The money supply function of government is very much running on a script. We've learned that recessions can be mitigated or even avoided all-together through QE and low interest rates. In 2017-18, we learned that even a slight bump in interest rates or a modest reduction in the Fed's balance sheet could cause an outsized economic slowdown, so QE became a one-way street. The future has been established: rates must stay near zero and can go negative, and the Fed's balance sheet must expand forever. There would be severe political consequences for whomever went against this mantra and let a recession happen. No other path could possibly be chosen by rational leaders / voters.
A condition of full employment seems to be that lots of companies will have to operate with low-single-digit margins and high leverage, and to utilize business models that would be unprofitable if borrowing rates were more than a few percent. The goal of full employment, therefore, seems to require the engineering of a low-interest-rate regime permanently teetering on the edge of deflation. In such a world, businesses can continue with low-margin, marginally productive activities that employ a lot of people.
The US has been able to run massive government deficits and expand its money supply for decades because it controls the world's reserve currency, and essentially provides liquidity for the majority of the world's trade. If Brazil's or South Africa's or Singapore's economies grow over time, they need more and more USD to transact for things like commodities and debt instruments. The US's expanding supply of currency simply goes overseas and does not ignite inflationary pressures at home. Thus, people outside of the US tend to sell things to the US cheaply in order to obtain the dollars they need to purchase their own imports. This alone explains much of the US's prosperity. Dollars are our main export.
This external demand for USD is critical for absorbing government deficits and money supply expansion. If it ever reversed or another reserve currency took over, US inflation would rise dramatically, all those low-margin businesses would end, and the US quality of life would plummet to a level more in line with our material productivity. Fortunately for the US, most other contenders for reserve currency status are in shambles (the Euro system is collapsing and the renminbi is known to have a few devaluations ahead of it, plus China has tight currency controls so that it can maintain its mercantilist economic advantages).
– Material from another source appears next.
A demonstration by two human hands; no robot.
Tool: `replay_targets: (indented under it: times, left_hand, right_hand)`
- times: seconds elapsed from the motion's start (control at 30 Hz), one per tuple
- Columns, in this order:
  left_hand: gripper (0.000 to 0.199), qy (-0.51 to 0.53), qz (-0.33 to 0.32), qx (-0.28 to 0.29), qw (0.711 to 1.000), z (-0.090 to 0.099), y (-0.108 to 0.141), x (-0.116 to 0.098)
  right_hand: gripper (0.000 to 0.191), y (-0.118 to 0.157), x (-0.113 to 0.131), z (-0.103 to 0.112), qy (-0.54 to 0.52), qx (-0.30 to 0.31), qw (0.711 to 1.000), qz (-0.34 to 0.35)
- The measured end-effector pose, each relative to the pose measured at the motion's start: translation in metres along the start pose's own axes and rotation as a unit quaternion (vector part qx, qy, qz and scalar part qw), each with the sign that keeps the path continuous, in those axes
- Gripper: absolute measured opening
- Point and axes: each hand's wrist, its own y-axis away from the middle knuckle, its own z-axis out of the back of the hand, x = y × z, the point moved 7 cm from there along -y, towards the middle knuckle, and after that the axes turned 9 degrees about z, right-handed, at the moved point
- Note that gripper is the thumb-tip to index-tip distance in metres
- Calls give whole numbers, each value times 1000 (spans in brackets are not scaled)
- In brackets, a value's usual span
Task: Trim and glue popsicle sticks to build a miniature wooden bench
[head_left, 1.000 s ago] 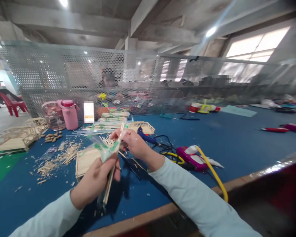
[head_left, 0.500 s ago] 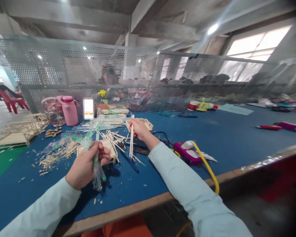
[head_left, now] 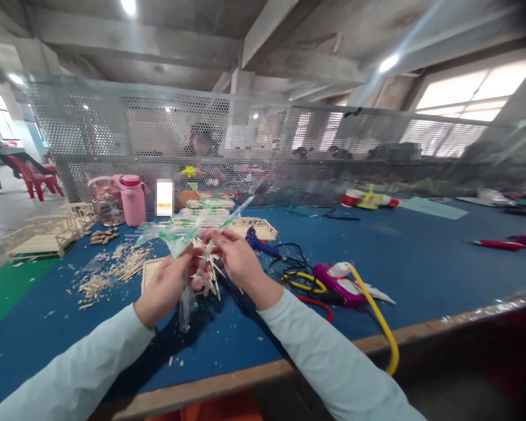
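My left hand point(head_left: 169, 283) is closed around crumpled clear plastic wrappers with green print point(head_left: 184, 313), held above the front of the table. Close beside it, my right hand point(head_left: 236, 254) pinches a narrow strip of the same plastic point(head_left: 239, 211), which sticks up to the right past the fingers. Blur hides whether anything is inside that strip. Beneath the hands, partly covered by them, lie loose wooden sticks point(head_left: 217, 283) and a small wooden frame piece point(head_left: 150, 272).
A blue glue gun point(head_left: 263, 244) lies right of my hands, near cables and a purple power strip point(head_left: 339, 286). Wood scraps point(head_left: 96, 285), peanuts point(head_left: 104, 235), a pink flask point(head_left: 132, 202) and wooden models point(head_left: 41, 234) are left. Bundled sticks point(head_left: 210, 207) lie behind. A perforated screen point(head_left: 166, 131) borders the back.
My right hand has let go of the wooden sticks and come left to the plastic in my left hand. The glue gun now shows. The view has shifted slightly.
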Motion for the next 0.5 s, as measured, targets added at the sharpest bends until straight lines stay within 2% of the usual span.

Having the reserve currency gives the US the latitude to use QE to prevent or end recessions. It also helps that foreign investors scramble for dollars when recessions / instability occurs, conveniently bumping up demand at the same time QE occurs. One way of looking at it, is that the US would have experienced deflation for the last couple of decades had it not printed so many dollars. Thus QE is inevitable for both political and technical reasons.
The risk is twofold:
1) Asset bubbles form. Something like 70% of cities in the US are unaffordable for the median buyer. Stock market and junk bond risk premia are lower than ever in history. US government debt is so expensive it yields near zero. As bubbles inflate, they represent a misallocation of capital toward what is essentially gambling. When bubbles pop, they wipe out a significant amount of wealth and reduce consumption for years.
2) High costs restrict growth. Want to start a business in an area where a small storefront rents for $10k/mo? Want to buy a home in Manhattan? Want to earn an annualized 10% per year investing in stocks over the course of a decade? Want to start a factory when factory workers cost $125k/year each? At some point, the costs are so high they prevent startups from occurring and households from forming.
The known outcome of all this is Japanification: Low interest rates on the threshold of deflation. Low-margin, highly-leveraged oligopolies that are essentially the government's pets. A struggling middle class where young people don't form households or have kids, they just try to stay afloat. Reduced innovation, as the incumbent monopolists secure near-zero interest rates with which to fund themselves in perpetuity, thereby keeping competition away. National debts in excess of 200% of GDP. Dramatically reduced capabilities to do things like put people on the moon, fight wars, or address significant social needs.